As residents and business owners take on the city of Fresno’s “shelter in place” recommendation, which went into effect Thursday, many are turning to the web to keep their services going.
The city released a list of “Essential” and “Non-Essential” businesses. Officials are advising residents to cease trips to non-essential businesses, to reduce the spread of COVID-19. Grocery and hardware stores made the “Essential” list, but bars and hair salons did not.
In response, Full Circle Brewing Company in Fresno’s Chinatown launched a new delivery service: “Full Circle 2 Go.”
“It did not exist a month ago,” CEO Arthur Moye said. Beer deliveries were something he knew was possible, but, “it was on the backburner until the necessity arose.” While customers can’t hang out at Full Circle’s two locations, patrons can still pick up beer, or have it delivered. One downside to the limited service, Moye said, is the company has cut back on employee hours.
Fitness centers are also on the “non-essential” list. To help its patrons continue to create endorphins, Tower Yoga has begun streaming classes online.
Jameson Henkle is the part-owner and studio manager for the Fresno yoga studio. Its classes ended Monday, and the studio began posting videos on Tuesday. “We’re still in the studio daily, filming and recording these videos, but they’re available for everyone for free,” said Henkle.
He said the videos are a way to maintain physical health, and added, “Yoga practiced at home is one source of helping to maintain a strong mind, and a strong heart, and a strong body.”

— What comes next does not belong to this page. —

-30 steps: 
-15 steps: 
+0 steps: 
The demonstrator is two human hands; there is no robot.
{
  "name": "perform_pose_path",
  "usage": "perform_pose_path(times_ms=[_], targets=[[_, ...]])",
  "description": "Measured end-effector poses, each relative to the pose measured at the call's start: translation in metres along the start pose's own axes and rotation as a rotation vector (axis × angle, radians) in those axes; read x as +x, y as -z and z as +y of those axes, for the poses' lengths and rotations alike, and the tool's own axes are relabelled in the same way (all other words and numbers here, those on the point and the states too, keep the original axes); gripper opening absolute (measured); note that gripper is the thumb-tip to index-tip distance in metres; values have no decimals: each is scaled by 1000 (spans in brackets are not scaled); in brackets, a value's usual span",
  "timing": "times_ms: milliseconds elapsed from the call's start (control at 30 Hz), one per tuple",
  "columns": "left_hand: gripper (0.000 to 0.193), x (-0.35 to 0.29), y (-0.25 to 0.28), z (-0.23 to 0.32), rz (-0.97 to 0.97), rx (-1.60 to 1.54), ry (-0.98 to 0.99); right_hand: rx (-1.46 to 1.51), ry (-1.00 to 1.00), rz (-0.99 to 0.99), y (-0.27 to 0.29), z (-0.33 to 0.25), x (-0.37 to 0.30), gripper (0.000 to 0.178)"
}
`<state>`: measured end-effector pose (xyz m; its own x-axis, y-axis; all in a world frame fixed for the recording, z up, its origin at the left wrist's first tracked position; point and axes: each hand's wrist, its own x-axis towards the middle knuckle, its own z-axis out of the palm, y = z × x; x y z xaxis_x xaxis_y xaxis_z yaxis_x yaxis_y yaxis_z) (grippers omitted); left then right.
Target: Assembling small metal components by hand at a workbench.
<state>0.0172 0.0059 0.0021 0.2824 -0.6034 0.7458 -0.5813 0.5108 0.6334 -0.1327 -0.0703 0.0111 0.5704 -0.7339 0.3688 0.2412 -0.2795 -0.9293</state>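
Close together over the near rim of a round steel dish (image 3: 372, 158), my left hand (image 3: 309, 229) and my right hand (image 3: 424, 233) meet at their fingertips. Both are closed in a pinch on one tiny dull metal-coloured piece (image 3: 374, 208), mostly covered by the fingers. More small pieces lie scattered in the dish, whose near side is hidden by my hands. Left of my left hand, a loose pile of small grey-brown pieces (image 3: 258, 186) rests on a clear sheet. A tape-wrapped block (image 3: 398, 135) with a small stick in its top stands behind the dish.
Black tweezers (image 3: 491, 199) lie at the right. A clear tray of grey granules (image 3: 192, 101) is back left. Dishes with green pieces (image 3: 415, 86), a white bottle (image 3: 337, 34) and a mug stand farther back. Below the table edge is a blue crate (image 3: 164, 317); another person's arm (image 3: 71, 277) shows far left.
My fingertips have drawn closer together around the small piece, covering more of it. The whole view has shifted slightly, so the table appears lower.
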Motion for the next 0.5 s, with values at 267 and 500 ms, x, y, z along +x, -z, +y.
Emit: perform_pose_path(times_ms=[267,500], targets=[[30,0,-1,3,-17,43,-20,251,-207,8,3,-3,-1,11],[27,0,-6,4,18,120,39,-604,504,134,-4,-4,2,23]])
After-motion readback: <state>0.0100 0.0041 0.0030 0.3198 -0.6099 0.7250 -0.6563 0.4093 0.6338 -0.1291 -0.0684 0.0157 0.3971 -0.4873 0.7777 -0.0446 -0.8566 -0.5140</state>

One hallmark of the Tower Yoga studio are classes where the room is heated to 105 degrees Fahrenheit to help with flexibility and movement. While warming up one’s home may not be a comparable option, Henkle said that hot yoga enthusiasts can still “build heat from the inside out through a dedicated practice.” For some, that may be a power yoga class, or for others it might be a restorative class. “The heat will still be here once we all leave our homes,” he said.
The city’s shelter-in-place order is advised until March 31, but it could be extended.
Leanna Beal, a hair stylist in Fresno said that fear of the virus prompted some to cancel their appointments even before the emergency order. “As a 20-something, this is the strangest thing that’s ever happened in my life,” she said.
Beal styles hair at Ulta, a store owned by a corporation that closed all of its U.S. locations until March 31.
But Beal says working at a corporate entity differs from other stylists she knows, who are paid per service. “Some of my friends are in this position where they’re living paycheck to paycheck, and obviously this isn’t ideal,” Beal said.
In the meantime, she suggests that if clients can afford it, they could offer to pay their stylist in advance. “I see clients every four to six weeks and you get to really know them,” she said. “And if they’re planning on returning, it’s not a big deal.”
In a press conference today, Fresno Mayor Lee Brand encouraged residents to stay safe, and do what they can to “flatten the curve,” referring to graphs that have charted the exponentially rising number of COVID-19 cases.